BEGIN

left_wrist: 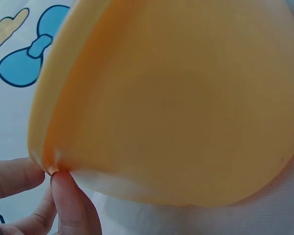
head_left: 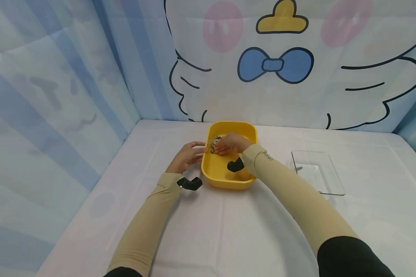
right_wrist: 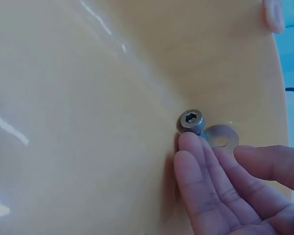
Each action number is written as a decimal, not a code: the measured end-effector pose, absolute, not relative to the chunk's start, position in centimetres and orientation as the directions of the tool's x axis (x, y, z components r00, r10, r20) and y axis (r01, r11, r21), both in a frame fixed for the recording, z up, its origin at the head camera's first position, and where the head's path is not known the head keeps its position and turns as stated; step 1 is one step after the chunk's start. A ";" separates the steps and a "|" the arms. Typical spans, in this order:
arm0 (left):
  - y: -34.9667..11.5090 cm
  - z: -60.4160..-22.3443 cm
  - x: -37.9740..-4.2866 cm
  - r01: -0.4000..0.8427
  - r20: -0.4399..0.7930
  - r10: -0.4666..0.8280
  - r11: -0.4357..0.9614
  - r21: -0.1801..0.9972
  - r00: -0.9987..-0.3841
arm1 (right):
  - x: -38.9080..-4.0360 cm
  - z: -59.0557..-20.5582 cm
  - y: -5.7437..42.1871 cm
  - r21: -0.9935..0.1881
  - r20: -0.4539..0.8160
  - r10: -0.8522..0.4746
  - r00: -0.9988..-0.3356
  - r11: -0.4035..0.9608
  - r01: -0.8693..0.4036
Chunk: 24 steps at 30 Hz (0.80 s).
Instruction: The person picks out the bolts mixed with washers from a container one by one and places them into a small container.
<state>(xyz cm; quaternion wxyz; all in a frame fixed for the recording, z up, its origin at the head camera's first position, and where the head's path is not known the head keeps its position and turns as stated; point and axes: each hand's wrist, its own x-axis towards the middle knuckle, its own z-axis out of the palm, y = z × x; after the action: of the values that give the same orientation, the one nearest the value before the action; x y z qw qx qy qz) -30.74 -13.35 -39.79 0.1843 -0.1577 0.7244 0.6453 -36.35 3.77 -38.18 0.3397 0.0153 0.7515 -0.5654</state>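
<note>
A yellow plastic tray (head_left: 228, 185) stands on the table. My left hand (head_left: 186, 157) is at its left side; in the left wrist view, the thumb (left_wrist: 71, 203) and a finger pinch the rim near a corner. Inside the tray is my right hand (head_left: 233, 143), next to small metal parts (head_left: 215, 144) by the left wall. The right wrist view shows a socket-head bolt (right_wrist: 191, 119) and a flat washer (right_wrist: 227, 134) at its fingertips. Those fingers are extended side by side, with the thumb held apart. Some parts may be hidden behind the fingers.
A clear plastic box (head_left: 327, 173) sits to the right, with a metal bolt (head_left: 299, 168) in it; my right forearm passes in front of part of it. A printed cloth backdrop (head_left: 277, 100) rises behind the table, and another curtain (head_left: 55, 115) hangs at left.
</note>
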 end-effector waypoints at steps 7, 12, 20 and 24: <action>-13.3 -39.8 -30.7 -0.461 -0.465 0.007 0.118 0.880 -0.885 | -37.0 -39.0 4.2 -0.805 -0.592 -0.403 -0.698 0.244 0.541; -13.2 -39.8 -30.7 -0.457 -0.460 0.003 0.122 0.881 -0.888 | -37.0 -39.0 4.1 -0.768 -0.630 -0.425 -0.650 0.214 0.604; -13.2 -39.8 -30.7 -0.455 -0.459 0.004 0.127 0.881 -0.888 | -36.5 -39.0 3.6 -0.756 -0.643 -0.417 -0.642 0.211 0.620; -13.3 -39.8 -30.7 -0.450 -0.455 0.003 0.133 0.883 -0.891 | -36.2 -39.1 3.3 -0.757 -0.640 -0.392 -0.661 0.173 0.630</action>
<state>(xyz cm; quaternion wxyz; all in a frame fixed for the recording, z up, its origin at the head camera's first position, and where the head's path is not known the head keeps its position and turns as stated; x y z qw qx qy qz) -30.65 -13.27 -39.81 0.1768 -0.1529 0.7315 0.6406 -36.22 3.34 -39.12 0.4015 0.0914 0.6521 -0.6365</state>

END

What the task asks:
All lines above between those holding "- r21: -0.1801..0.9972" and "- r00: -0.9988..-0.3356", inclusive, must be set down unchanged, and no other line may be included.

Your solution:
  - r21: -0.1801..0.9972
  - r00: -0.9987..-0.3841
arm1 (right):
  - x: -38.9080..-4.0360 cm
  - z: -59.0557..-20.5582 cm
  - y: -5.7437..42.1871 cm
  - r21: -0.9935..0.1881
  - r20: -0.4539..0.8160
  - r10: -0.8522..0.4746
  - r00: -0.9988..-0.3356

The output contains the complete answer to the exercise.